# Identifiation system basing on behavioral biometrics: typing errors

## Configuration
### Load dependencies

In [3]:
import pandas as pd
from sklearn.ensemble import RandomForestClassifier, GradientBoostingClassifier
from sklearn.neighbors import KNeighborsClassifier
from classifiers import build_tuned_nn, build_tuned_rfc, param_grid
from sklearn.neural_network import MLPClassifier
# from create_model import create_dataset, user_names
from sklearn.svm import SVC
from sklearn.utils import shuffle
import numpy as np
from sklearn.model_selection import train_test_split
from sklearn.base import ClassifierMixin
from sklearn.metrics import precision_score, recall_score, f1_score, roc_auc_score, confusion_matrix
from sklearn.preprocessing import LabelBinarizer
from sklearn.utils import resample
from tensorflow import config
from cv import run_cv

[]


#### Configure GPUs

In [4]:
gpus = config.experimental.list_physical_devices('GPU')
for gpu in gpus:
    config.experimental.set_memory_growth(gpu, True)
    print(gpu)

## Define classifiers

In [5]:
CLASSIFIERS = [
    (RandomForestClassifier(), param_grid['Random Forest'], 'Random Forest'),

    (KNeighborsClassifier(), param_grid['K-Nearest Neighbors'], 'K-Nearest Neighbors'),
    (SVC(probability=True), param_grid['SVC'], 'SVC'),

        (GradientBoostingClassifier(),
         param_grid['Gradient Boosting'],
         'Gradient Boosting'),

        (MLPClassifier(), param_grid['MLP Classifier'], 'MLP Classifier'),
]

## Load dataset

In [6]:
X_train, y_train, X_test, y_test = create_dataset(test_ratio=0.5)
# X_test, X_valid, y_test, y_valid = train_test_split(X_test, y_test, test_size=0.5, random_state=365)
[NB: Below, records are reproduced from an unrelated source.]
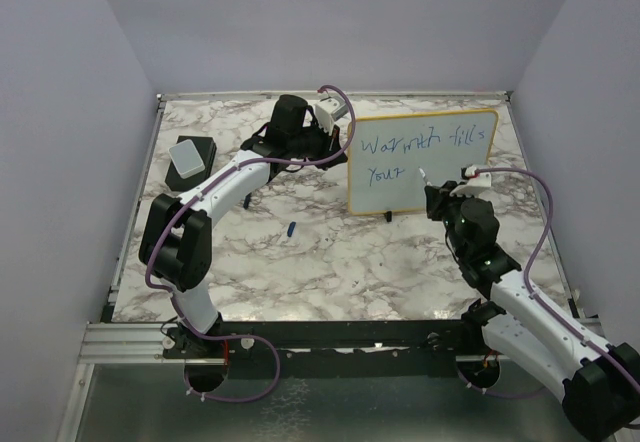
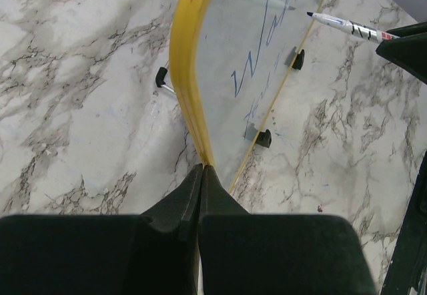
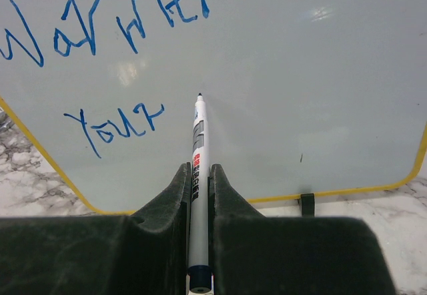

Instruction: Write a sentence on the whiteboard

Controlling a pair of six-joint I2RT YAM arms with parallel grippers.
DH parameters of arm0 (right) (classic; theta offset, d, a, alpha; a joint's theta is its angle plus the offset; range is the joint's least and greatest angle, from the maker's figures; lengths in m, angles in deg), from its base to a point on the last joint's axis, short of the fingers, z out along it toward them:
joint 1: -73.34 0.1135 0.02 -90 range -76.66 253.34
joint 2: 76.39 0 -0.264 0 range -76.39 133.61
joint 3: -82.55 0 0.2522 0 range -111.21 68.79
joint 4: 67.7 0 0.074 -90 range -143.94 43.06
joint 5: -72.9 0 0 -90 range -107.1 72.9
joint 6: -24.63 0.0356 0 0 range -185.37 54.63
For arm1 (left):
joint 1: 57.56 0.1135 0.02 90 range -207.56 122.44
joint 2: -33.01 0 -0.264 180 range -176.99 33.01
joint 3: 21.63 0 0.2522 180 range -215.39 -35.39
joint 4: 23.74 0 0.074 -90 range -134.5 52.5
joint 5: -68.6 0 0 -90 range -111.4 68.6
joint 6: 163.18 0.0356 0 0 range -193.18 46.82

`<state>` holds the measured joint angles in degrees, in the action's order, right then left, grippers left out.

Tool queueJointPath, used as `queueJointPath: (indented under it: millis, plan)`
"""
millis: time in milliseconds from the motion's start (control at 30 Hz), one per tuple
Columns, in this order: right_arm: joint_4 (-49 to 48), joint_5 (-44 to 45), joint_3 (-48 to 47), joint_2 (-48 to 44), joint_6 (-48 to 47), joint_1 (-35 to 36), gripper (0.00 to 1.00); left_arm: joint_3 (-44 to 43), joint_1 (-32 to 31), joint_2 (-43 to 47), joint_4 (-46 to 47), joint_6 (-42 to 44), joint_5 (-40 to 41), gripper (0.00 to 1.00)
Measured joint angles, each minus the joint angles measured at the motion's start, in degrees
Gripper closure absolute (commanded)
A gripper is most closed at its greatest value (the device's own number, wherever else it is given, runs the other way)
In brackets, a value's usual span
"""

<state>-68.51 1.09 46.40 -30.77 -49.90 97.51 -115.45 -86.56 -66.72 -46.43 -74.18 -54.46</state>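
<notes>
From above, we see the left claw (image 1: pixel 340 145) closed on the left edge of the whiteboard (image 1: pixel 390 194), which stands upright on the marble desk (image 1: pixel 330 262) and stretches away to that claw's right. The sentence (image 1: pixel 400 148) runs across the board in blue: "Warmth fills" on the upper line, "your" below it. The right claw (image 1: pixel 437 190) sits just in front of the board's lower middle, gripping a white marker (image 1: pixel 424 176) whose tip points at the board to the right of "your". Well off to the left claw's left lies a grey-topped eraser block (image 1: pixel 190 157). A small blue object (image 1: pixel 291 228) lies on the desk nearer the arm bases, between the two arms. In the left wrist view, the two fingers meet on the yellow frame directly ahead of them, pinching its thin edge. The board's face slants away beyond, with black feet (image 2: pixel 265 138) on the desk below it and the marker coming in from the far right. In the right wrist view, the fingers clamp the marker's barrel between them, and the marker runs straight ahead to the white surface. Its tip lies just right of "your", below "Warmth" — we cannot tell whether it touches the board.
</notes>
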Motion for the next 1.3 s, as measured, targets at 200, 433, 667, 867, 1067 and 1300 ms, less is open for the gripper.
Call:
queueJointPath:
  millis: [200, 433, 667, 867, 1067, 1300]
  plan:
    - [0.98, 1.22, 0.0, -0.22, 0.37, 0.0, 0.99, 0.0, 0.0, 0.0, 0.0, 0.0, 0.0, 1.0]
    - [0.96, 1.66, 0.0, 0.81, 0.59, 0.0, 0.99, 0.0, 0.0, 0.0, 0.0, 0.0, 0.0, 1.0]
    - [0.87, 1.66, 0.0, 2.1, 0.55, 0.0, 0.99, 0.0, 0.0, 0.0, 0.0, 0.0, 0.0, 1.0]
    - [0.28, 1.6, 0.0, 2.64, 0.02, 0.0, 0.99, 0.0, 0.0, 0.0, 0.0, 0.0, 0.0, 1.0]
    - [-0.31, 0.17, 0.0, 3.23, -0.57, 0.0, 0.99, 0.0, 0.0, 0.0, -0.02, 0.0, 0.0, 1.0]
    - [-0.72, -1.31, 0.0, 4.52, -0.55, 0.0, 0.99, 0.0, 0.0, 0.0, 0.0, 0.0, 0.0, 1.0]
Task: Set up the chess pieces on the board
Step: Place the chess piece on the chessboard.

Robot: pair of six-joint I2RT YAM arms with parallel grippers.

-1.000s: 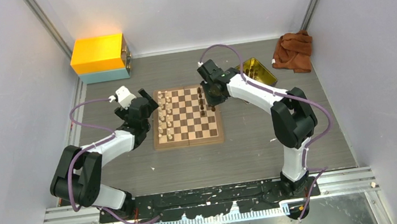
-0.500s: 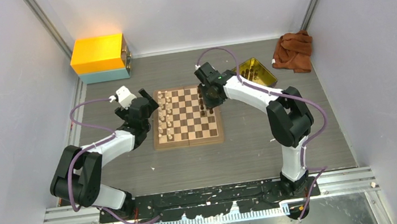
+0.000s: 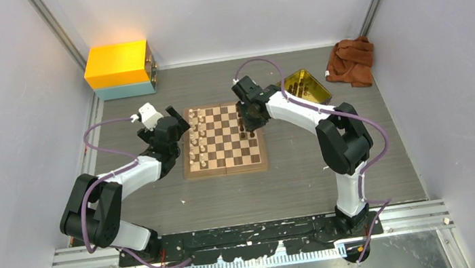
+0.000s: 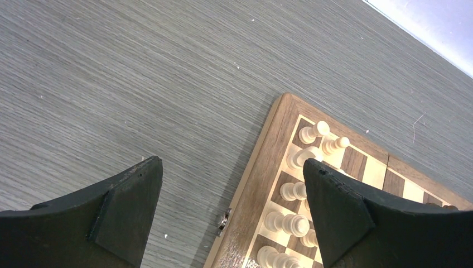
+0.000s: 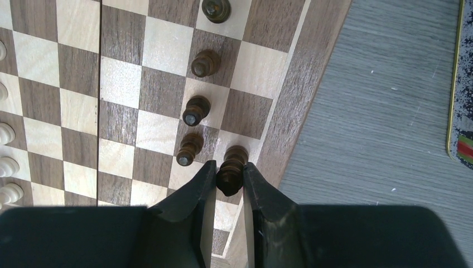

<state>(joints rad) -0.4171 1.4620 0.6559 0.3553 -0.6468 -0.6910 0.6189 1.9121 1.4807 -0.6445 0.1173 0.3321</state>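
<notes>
I am clamping my right tool (image 5: 229,173) on a dark chessman (image 5: 234,157), gripping its turned body; it is probably light, rigid and slippery. My left tool (image 4: 231,167) is gaping wide.

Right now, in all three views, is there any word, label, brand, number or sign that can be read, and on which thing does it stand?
No readable text in any view.
Board: plain border, no letters or numbers.
Yellow box: nothing legible on it.
Yellow tray: red and green marks at its edge, too little in view to read.
Chess pieces: unmarked wood.
</notes>
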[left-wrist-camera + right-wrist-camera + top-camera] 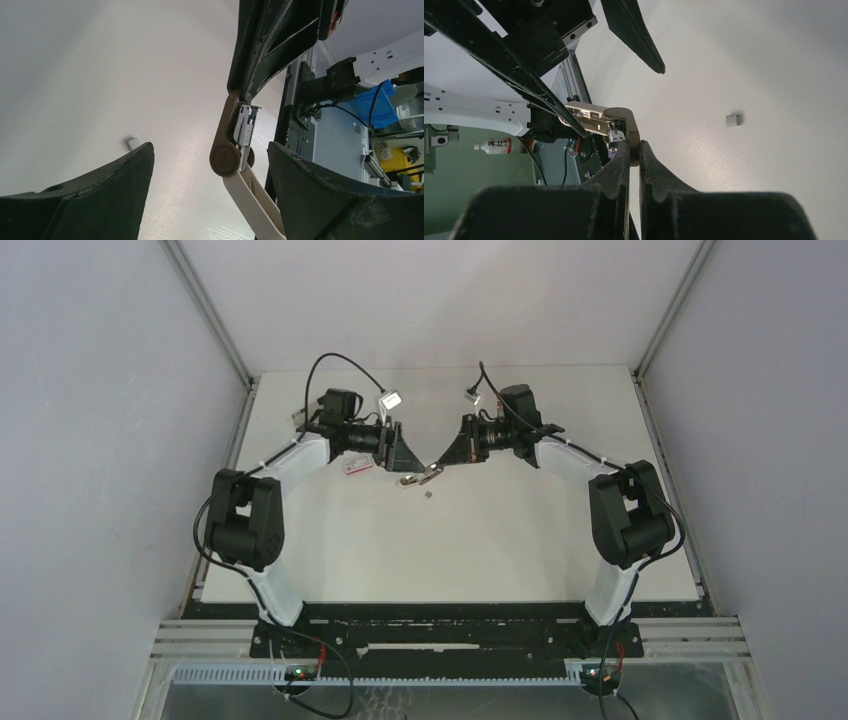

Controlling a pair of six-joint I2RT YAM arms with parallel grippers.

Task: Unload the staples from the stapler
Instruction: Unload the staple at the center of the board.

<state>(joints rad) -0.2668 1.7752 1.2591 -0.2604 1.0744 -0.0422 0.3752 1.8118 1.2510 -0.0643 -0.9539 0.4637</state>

2023-07-29 17:49:05,990 — logger — DEBUG — ----- load_data: start -----
2023-07-29 17:49:06,763 — logger — DEBUG — ----- load_data: finished in 0.77 seconds)-----
2023-07-29 17:49:06,763 — logger — DEBUG — ----- create_labeled_test_and_train_buckets: start -----
2023-07-29 17:49:06,765 — logger — DEBUG — ----- create_labeled_test_and_train_buckets: finished in 0.00 seconds)-----
2023-07-29 17:49:06,766 — logger — DEBUG — ----- scale_data: start -----
2023-07-29 17:49:06,770 — logger — DEBUG — ----- scale_data: finished in 0.00 seconds)-----
2023-07-29 17:49:06,770 — logger — DEBUG — ----- choose_features: start -----
2023-07-29 17:49:06,773 — logger — DEBUG — ----- choose_features: finished in 0.00 seconds)-----
2023-07-29 17:49:06,773 — logger — DEBUG — ----- create_users_ngrams: start -----
2023-07-29 17:49:06,775 — logger — DEBUG — ----- _create_an_user_ngram: start -----
2023-07-29 17:49:13,056 — logger — DEBUG — ----- _create_an_user_ngram: finished in 6.28 seconds)-----
2023-07-2

## Define train loop

In [7]:
def train_loop(X_train, y_train, X_test, y_test, model, params, name):
    results = pd.DataFrame(columns=['clf', 'accuracy', 'f1', 'precision', 'recall', 'user'])
    for user in np.unique(y_train):
        # Create balanced datasets for user and non-user
        user_mask_train = (y_train == user)
        non_user_mask_train = (y_train != user)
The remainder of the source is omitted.